Well, maybe not starring…

But I will be appearing at C2E2 on this coming Saturday and Sunday. I’ll be doing one panel each day (details below) and a signing will follow each. I am told copies of the hardcover Killing Town will be available, almost two weeks ahead of the official on sale date.

The Comic & Entertainment Expo is a 3-day exhibition and conference of comic and pop culture with exhibits, talks and cosplay competitions.
Dates: Apr 6, 2018 – Apr 8, 2018
Location: McCormick Place – South Building, Chicago, IL

Here are the panels:

Horror in Fiction and Non-Fiction
April 07, 2018, 12:30 PM – 1:30 PM
Room S403
Whether it’s a haunting, a monster, or a mobster, horror is just one of those genres that crosses borders, from fiction to non-fiction. What does it take to make a story “horrific,” and why do we love it so much? Join authors Max Allan Collins (Scarface and the Untouchable), and James S. Murray (Awakened) as they discuss their love of things that go bump in the night and real-life scary stories.

Windy City Crime: Stories About The Chicago Gangland
April 08, 2018, 12:00 PM – 1:00 PM
Room S405a
The Chicago gangland of the 1920’s and 30’s remains legendary to this day, romanticized in films, tv shows, and popular songs. The true original gangsters are larger than life figures, icons of both history and popular culture. Join Max Allan Collins (Scarface and the Untouchable), David Carlson and Landis Blair (The Hunting Accident: A True Story of Crime and Poetry) for a discussion of one of some of Chicago’s most notorious gangsters.

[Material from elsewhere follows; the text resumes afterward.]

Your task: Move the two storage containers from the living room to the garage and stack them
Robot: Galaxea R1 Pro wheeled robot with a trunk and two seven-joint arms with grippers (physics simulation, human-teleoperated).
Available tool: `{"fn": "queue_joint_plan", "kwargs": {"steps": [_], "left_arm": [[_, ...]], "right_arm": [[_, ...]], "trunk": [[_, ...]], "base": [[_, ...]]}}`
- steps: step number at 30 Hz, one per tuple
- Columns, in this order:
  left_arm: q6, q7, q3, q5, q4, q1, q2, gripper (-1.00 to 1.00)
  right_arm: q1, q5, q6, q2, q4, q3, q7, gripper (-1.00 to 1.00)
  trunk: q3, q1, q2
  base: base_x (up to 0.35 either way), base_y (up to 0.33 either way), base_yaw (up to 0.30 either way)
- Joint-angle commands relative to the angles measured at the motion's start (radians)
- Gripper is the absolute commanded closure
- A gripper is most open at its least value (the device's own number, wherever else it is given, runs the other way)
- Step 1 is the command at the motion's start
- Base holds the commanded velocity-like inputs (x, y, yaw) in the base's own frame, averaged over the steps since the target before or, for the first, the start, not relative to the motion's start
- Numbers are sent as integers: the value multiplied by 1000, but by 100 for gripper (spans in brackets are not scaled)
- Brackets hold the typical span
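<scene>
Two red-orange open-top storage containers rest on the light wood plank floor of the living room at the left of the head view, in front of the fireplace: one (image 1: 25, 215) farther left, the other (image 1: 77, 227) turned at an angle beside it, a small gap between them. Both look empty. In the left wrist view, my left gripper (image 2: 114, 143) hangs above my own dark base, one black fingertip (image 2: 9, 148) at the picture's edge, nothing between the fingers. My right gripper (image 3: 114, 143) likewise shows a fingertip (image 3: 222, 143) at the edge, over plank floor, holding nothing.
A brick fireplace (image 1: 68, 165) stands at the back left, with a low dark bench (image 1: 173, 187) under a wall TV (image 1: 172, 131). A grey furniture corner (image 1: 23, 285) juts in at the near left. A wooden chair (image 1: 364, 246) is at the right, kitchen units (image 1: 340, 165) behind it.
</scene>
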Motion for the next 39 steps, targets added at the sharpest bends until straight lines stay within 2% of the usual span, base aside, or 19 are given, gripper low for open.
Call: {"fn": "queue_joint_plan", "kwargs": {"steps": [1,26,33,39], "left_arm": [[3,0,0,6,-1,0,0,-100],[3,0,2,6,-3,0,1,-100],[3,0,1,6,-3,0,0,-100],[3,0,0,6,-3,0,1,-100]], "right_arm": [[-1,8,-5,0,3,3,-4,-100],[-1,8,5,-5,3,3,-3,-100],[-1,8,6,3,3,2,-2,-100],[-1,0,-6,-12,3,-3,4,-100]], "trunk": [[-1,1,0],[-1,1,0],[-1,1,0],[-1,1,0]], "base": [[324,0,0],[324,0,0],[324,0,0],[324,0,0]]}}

There will be a later Chicago signing, for Scarface and the Untouchable, with both (A.) Brad Schwartz and (The) Max Allan Collins Sunday August 19 2 PM at Centuries and Sleuths. Okay, Mike Doran?

* * *

This will be a somewhat short update because I am up to my eyeballs (see photo) with the galley proofs of Scarface and the Untouchable. All 700-some pages of it. I have never had to spend this much time on a read-through, tweak-session before.

But because you are loyal enough (or bored enough or foolish enough) to read these updates every week, I will speak about some TV shows and a movie that Barb and I liked – no negative, walk-out stuff today.

The Death of Stalin is a very funny, very dark sort of satire with an amazing cast including Steve Buscemi (as Nikita Khrushchev!) and Jeffrey Tambor (thankfully not recast and digitally replaced or something). Everybody else is a top-flight British actor, and one of the delights is that nobody does a Russian accent – it’s all very unabashed bloody British, which makes it both funnier and, oddly, more real.

Though its history is compressed, the film is fairly faithful to the events, which had they been portrayed without an overtly Monty Python-esque quality (Michael Palin has a key role, wonderful) and even a Mel Brooks-ian feel, might have been too harrowing and grim to be tolerated.

The Death of Stalin is proof that worthwhile movies are still out there; but TV seems a more reliable place to find something, well, good.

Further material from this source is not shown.